The Iraq War was just three days old when Adrien Brody’s name was announced as the winner for Best Actor at the 2003 Academy Awards. It was a stunning upset: as he soon noted, he didn’t write a speech, “because every time I wrote a speech for the past one of these things I didn’t win.” Prior contests had gone either to Jack Nicholson for About Schmidt or Daniel Day Lewis in Gangs of New York.
Brody’s shock was as palpable as the audiences’. He stood up slowly, looked around in amazement, gave his mother, photographer Sylvia Plachy, a kiss, and bounded to the stage, where Halle Berry, the Best Actress winner from the previous year, was waiting to hand him his Oscar.
Then he did what any sensible man would do: he grabbed the beautiful Berry, dipped her backwards and gave her a long, dramatic kiss worthy of an old Hollywood movie. If he’d stopped there and given a boilerplate, “I’d like to thank my agent, my manager, and the Academy,” speech, it would have still been memorable.
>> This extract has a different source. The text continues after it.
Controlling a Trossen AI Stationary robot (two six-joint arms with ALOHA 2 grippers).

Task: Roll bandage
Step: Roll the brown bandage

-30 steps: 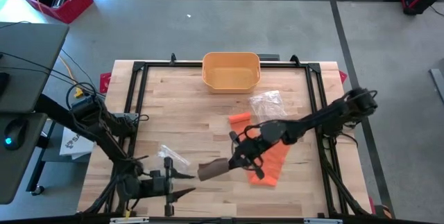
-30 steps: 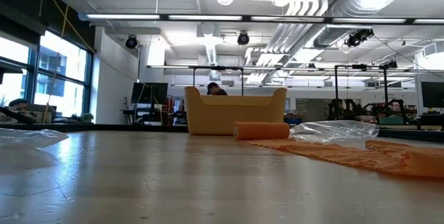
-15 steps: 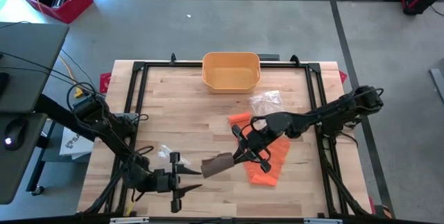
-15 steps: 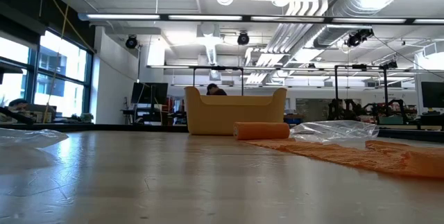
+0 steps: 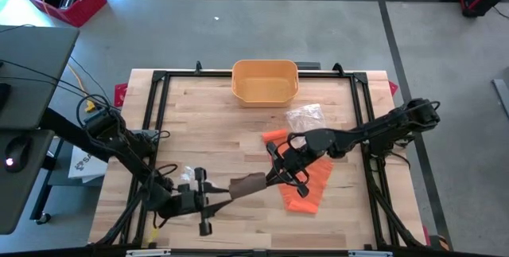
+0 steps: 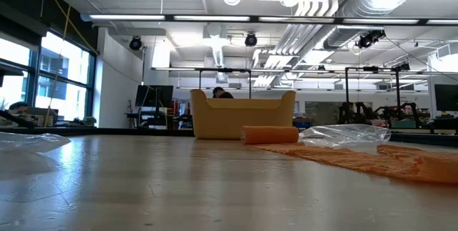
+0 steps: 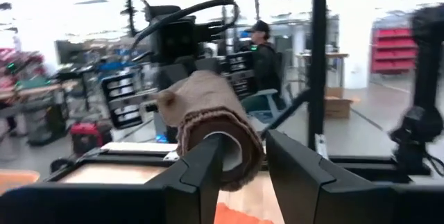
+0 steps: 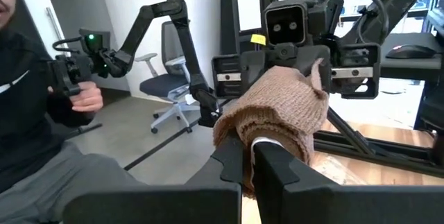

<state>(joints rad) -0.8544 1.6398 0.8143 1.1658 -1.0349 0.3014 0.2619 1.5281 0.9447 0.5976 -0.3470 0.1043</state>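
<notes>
Your right gripper point(image 5: 269, 179) is clamped tight on one end of the brown bandage roll point(image 5: 247, 185), holding it above the front middle of the table point(image 5: 215, 122); in your right wrist view the two fingers point(image 8: 239, 161) pinch the roll's rim point(image 8: 277, 113), one inside the hollow core and one outside. Your left gripper point(image 5: 216, 208) sits at the roll's other end, near the table's front edge; its fingers point(image 7: 208, 168) stand to either side of the roll point(image 7: 215, 123), partly drawn in, and you cannot tell whether they press it yet. The roll spans between your two grippers, lying roughly level and slanting from front-left to back-right.

Just right of the right gripper an orange cloth point(image 5: 308, 185) lies flat on the table; a small orange roll point(image 5: 273, 135) rests behind it, with a clear plastic bag point(image 5: 306, 118) beside that; another clear plastic wrapper point(image 5: 193, 176) lies just behind your left gripper. A yellow bin point(image 5: 265, 80) sits at the table's back edge. Beyond the table, your right wrist view shows a seated person in dark clothing point(image 8: 35, 99) holding a handle.
</notes>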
But it only got better.
His speech was shot through with humor, wit, and self-depreciation, (“There comes a time in life when everything seems to make sense and this is not one of those times,” he said at the beginning), and earnest gratitude, (“I’ve never felt this much love and encouragement from my peers and from — from people I admire and from complete strangers, and it means a great deal to me.”)
After several attempts by the producers and the orchestra to quell his speech, he urged them for more time. “I got one — one shot at this,” he pleaded.
It was worth it. He ended his speech with a tribute to his childhood friend from Queens, who was serving in Iraq: “I hope you and your boys make it back real soon and God bless you guys. I love you.”